- REQUIREMENT
Nothing in the data should be left out or altered when it is retyped.

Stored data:
※ ※ ※

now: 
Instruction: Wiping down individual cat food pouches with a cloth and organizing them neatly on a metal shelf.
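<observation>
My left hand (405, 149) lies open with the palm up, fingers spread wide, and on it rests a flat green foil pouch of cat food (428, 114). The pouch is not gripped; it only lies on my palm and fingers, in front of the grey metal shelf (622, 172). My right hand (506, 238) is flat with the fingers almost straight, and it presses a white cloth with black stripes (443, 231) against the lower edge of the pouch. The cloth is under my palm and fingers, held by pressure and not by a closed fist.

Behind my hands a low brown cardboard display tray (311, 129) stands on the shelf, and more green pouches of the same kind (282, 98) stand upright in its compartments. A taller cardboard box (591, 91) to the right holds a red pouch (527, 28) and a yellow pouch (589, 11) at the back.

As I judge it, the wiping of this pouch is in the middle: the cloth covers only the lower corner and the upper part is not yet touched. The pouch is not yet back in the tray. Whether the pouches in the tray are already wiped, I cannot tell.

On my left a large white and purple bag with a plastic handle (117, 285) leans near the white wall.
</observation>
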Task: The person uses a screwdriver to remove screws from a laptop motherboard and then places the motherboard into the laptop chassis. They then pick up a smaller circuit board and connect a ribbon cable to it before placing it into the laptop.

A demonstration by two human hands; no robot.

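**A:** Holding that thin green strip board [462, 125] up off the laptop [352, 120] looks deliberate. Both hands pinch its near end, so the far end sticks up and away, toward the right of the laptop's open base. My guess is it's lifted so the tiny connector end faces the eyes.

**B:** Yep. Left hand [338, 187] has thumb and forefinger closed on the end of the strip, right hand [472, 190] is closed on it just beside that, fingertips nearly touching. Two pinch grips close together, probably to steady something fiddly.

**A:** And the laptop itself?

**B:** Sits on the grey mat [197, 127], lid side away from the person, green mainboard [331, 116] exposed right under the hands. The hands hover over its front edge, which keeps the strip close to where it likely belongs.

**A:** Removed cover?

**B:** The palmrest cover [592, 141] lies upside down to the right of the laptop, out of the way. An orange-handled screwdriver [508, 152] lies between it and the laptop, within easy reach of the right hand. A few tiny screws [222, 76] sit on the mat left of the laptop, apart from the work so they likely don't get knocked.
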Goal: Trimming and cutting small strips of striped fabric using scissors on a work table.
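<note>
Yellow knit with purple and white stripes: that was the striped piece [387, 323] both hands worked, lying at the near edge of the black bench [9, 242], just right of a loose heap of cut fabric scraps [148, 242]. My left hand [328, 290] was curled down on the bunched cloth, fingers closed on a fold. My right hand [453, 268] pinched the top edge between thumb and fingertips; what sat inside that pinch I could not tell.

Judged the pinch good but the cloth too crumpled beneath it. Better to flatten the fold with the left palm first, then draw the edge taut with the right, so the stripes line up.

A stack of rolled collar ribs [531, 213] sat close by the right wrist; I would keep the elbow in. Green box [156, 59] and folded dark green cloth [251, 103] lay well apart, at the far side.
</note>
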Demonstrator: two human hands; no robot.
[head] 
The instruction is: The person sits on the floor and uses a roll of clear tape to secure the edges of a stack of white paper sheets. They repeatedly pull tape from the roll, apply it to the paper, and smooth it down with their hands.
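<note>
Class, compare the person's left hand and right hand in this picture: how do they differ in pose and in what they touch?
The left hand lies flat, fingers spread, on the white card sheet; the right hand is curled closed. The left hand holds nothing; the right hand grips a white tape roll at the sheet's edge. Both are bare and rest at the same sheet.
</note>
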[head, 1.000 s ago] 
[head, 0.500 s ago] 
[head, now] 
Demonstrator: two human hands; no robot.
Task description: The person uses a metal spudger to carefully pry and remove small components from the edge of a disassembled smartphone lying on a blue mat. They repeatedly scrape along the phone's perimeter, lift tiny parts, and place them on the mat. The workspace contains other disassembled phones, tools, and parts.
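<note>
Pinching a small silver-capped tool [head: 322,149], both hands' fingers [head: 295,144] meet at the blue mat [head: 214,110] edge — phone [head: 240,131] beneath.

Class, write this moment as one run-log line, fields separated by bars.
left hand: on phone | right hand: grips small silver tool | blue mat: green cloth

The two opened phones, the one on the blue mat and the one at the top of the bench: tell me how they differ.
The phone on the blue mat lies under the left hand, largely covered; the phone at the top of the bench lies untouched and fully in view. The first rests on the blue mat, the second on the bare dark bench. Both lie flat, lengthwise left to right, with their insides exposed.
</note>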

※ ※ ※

- ANSWER
now: 
Instruction: Wiping down individual cat food pouches with a cloth and organizing them neatly on a metal shelf.
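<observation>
My left hand (405, 149) lies open with the palm up, fingers spread wide, and on it rests a flat green foil pouch of cat food (428, 114). The pouch is not gripped; it only lies on my palm and fingers, in front of the grey metal shelf (622, 172). My right hand (506, 238) is flat with the fingers almost straight, and it presses a white cloth with black stripes (443, 231) against the lower edge of the pouch. The cloth is under my palm and fingers, held by pressure and not by a closed fist.

Behind my hands a low brown cardboard display tray (311, 129) stands on the shelf, and more green pouches of the same kind (282, 98) stand upright in its compartments. A taller cardboard box (591, 91) to the right holds a red pouch (527, 28) and a yellow pouch (589, 11) at the back.

As I judge it, the wiping of this pouch is in the middle: the cloth covers only the lower corner and the upper part is not yet touched. The pouch is not yet back in the tray. Whether the pouches in the tray are already wiped, I cannot tell.

On my left a large white and purple bag with a plastic handle (117, 285) leans near the white wall.
</observation>
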Task: The person uses a screwdriver to remove screws from a laptop motherboard and then places the motherboard into the laptop chassis. They then pick up a smaller circuit board and connect a ribbon cable to it before placing it into the laptop.

A demonstration by two human hands; no robot.

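**A:** Holding that thin green strip board [462, 125] up off the laptop [352, 120] looks deliberate. Both hands pinch its near end, so the far end sticks up and away, toward the right of the laptop's open base. My guess is it's lifted so the tiny connector end faces the eyes.

**B:** Yep. Left hand [338, 187] has thumb and forefinger closed on the end of the strip, right hand [472, 190] is closed on it just beside that, fingertips nearly touching. Two pinch grips close together, probably to steady something fiddly.

**A:** And the laptop itself?

**B:** Sits on the grey mat [197, 127], lid side away from the person, green mainboard [331, 116] exposed right under the hands. The hands hover over its front edge, which keeps the strip close to where it likely belongs.

**A:** Removed cover?

**B:** The palmrest cover [592, 141] lies upside down to the right of the laptop, out of the way. An orange-handled screwdriver [508, 152] lies between it and the laptop, within easy reach of the right hand. A few tiny screws [222, 76] sit on the mat left of the laptop, apart from the work so they likely don't get knocked.
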Goal: Trimming and cutting small strips of striped fabric using scissors on a work table.
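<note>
Yellow knit with purple and white stripes: that was the striped piece [387, 323] both hands worked, lying at the near edge of the black bench [9, 242], just right of a loose heap of cut fabric scraps [148, 242]. My left hand [328, 290] was curled down on the bunched cloth, fingers closed on a fold. My right hand [453, 268] pinched the top edge between thumb and fingertips; what sat inside that pinch I could not tell.

Judged the pinch good but the cloth too crumpled beneath it. Better to flatten the fold with the left palm first, then draw the edge taut with the right, so the stripes line up.

A stack of rolled collar ribs [531, 213] sat close by the right wrist; I would keep the elbow in. Green box [156, 59] and folded dark green cloth [251, 103] lay well apart, at the far side.
</note>
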Demonstrator: two human hands; no robot.
[head] 
The instruction is: The person sits on the floor and uses a roll of clear tape to secure the edges of a stack of white paper sheets. They repeatedly pull tape from the roll, apply it to the paper, and smooth it down with their hands.
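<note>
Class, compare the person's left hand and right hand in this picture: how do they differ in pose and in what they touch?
The left hand lies flat, fingers spread, on the white card sheet; the right hand is curled closed. The left hand holds nothing; the right hand grips a white tape roll at the sheet's edge. Both are bare and rest at the same sheet.
</note>
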[head, 1.000 s ago] 
[head, 0.500 s ago] 
[head, now] 
Demonstrator: two human hands; no robot.
Task description: The person uses a metal spudger to carefully pry and remove small components from the edge of a disassembled smartphone lying on a blue mat. They repeatedly scrape along the phone's perimeter, lift tiny parts, and place them on the mat. The workspace contains other disassembled phones, tools, and parts.
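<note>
Pinching a small silver-capped tool [head: 322,149], both hands' fingers [head: 295,144] meet at the blue mat [head: 214,110] edge — phone [head: 240,131] beneath.

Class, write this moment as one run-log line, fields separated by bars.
left hand: on phone | right hand: grips small silver tool | blue mat: green cloth

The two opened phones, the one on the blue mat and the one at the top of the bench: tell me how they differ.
The phone on the blue mat lies under the left hand, largely covered; the phone at the top of the bench lies untouched and fully in view. The first rests on the blue mat, the second on the bare dark bench. Both lie flat, lengthwise left to right, with their insides exposed.
</note>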

Nothing remains to be done for this exercise.